Australian bobsledder

Shane McKenzie (born in Adelaide, South Australia) is an Australian bobsleigh athlete. He represented Australia at the Winter Olympics in 2006.

McKenzie first started the in sport of Bobsleigh in 2003 when he was recruited by top Australian professional sprinter, Robin Calleja who encouraged McKenzie to join him on the European Circuit.

After he was runner-up in the Under 20 Australian 100m title, McKenzie represented Australia at the 1992 World Junior Athletics Championships in Seoul, Korea.

He has been a professional sprinter competing regularly in South Australian Athletic League, Victorian Athletic League, Tasmanian Athletic League and New South Wales Athletic League events.

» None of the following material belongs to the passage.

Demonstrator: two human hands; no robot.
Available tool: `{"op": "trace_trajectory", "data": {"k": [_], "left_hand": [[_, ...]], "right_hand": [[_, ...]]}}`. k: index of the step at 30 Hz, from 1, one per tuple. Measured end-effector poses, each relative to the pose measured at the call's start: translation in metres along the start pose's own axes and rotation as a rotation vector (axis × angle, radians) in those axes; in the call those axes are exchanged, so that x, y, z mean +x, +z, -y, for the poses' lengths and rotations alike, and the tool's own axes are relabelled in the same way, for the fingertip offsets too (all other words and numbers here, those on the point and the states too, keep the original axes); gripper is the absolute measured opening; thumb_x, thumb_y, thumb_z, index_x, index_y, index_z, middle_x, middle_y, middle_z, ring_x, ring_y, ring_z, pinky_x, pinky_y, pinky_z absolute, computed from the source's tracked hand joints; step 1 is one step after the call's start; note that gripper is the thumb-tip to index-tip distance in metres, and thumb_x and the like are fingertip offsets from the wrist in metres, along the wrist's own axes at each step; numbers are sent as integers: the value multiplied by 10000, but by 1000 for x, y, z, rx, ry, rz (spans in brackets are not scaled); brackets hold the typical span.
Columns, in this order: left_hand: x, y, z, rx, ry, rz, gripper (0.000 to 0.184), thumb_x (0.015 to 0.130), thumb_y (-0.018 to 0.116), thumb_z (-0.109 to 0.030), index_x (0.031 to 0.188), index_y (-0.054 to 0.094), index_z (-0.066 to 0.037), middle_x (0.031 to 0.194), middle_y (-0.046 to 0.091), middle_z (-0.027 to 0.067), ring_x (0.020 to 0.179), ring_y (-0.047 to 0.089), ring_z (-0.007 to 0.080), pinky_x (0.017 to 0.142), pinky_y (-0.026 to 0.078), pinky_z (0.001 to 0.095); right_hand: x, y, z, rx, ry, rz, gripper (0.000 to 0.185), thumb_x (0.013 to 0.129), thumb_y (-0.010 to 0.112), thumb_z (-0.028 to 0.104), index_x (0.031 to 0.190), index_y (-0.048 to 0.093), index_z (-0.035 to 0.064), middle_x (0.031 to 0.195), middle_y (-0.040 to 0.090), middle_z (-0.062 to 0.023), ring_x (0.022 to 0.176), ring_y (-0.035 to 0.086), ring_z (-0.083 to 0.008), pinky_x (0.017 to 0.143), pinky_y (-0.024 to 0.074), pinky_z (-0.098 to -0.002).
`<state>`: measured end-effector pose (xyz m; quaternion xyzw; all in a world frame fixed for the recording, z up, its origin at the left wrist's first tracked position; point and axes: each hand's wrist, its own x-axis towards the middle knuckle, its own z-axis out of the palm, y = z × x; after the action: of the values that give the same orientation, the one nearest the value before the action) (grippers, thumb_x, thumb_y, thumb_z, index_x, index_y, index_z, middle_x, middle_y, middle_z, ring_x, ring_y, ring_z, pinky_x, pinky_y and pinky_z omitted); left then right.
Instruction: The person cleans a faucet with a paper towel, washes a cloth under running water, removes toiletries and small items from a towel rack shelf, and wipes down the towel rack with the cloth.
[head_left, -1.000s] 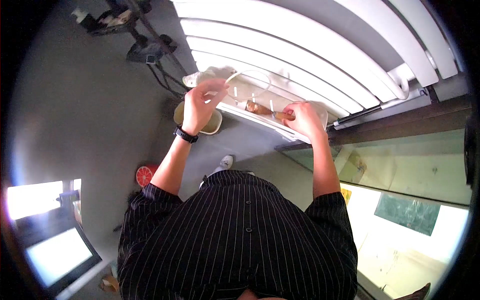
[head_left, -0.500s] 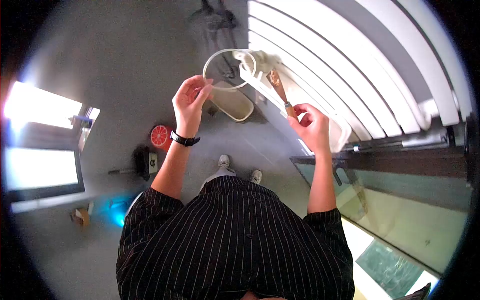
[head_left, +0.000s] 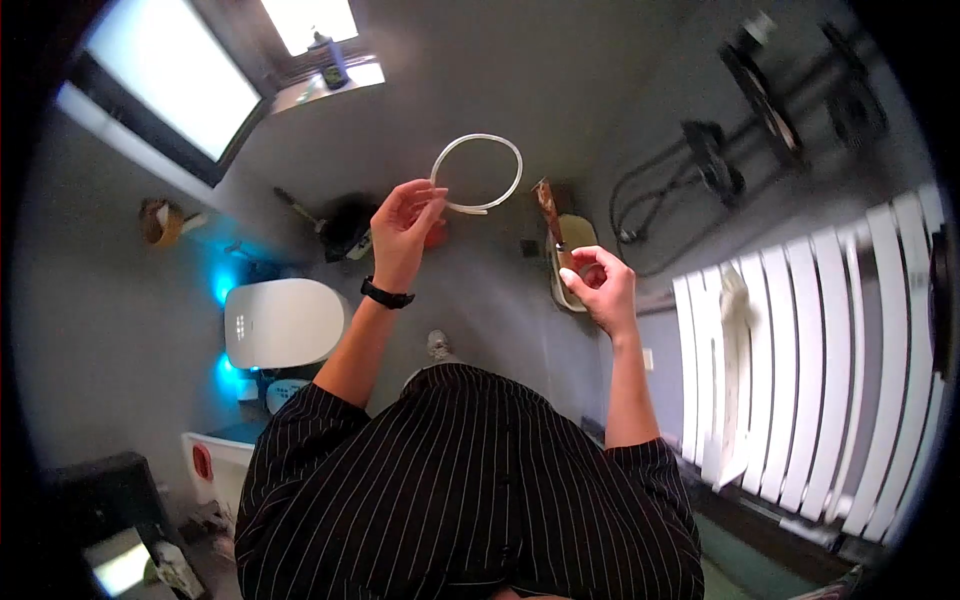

McKenzie is a 4 time finalist (including twice runner-up to Australian sprint champions & Stawell Gift winners - Dean Capobianco & Steve Brimacombe) in the prestigious Bay Sheffield 120m Gift. The Bay Sheffield is held at Glenelg, South Australia, each year on 28 December.

Among his other successes are the Bay Sheffield backmarker's invitation 120m (twice); the Bendigo 120m Gift, the 2001 Mount Gambier 120m Gift and during the 1990s he was the South Australian 100m & 200m sprint champion.

In December 2007, McKenzie was one of 12 inaugural inductees into the South Australian Athletic League Bay Sheffield Hall of Fame.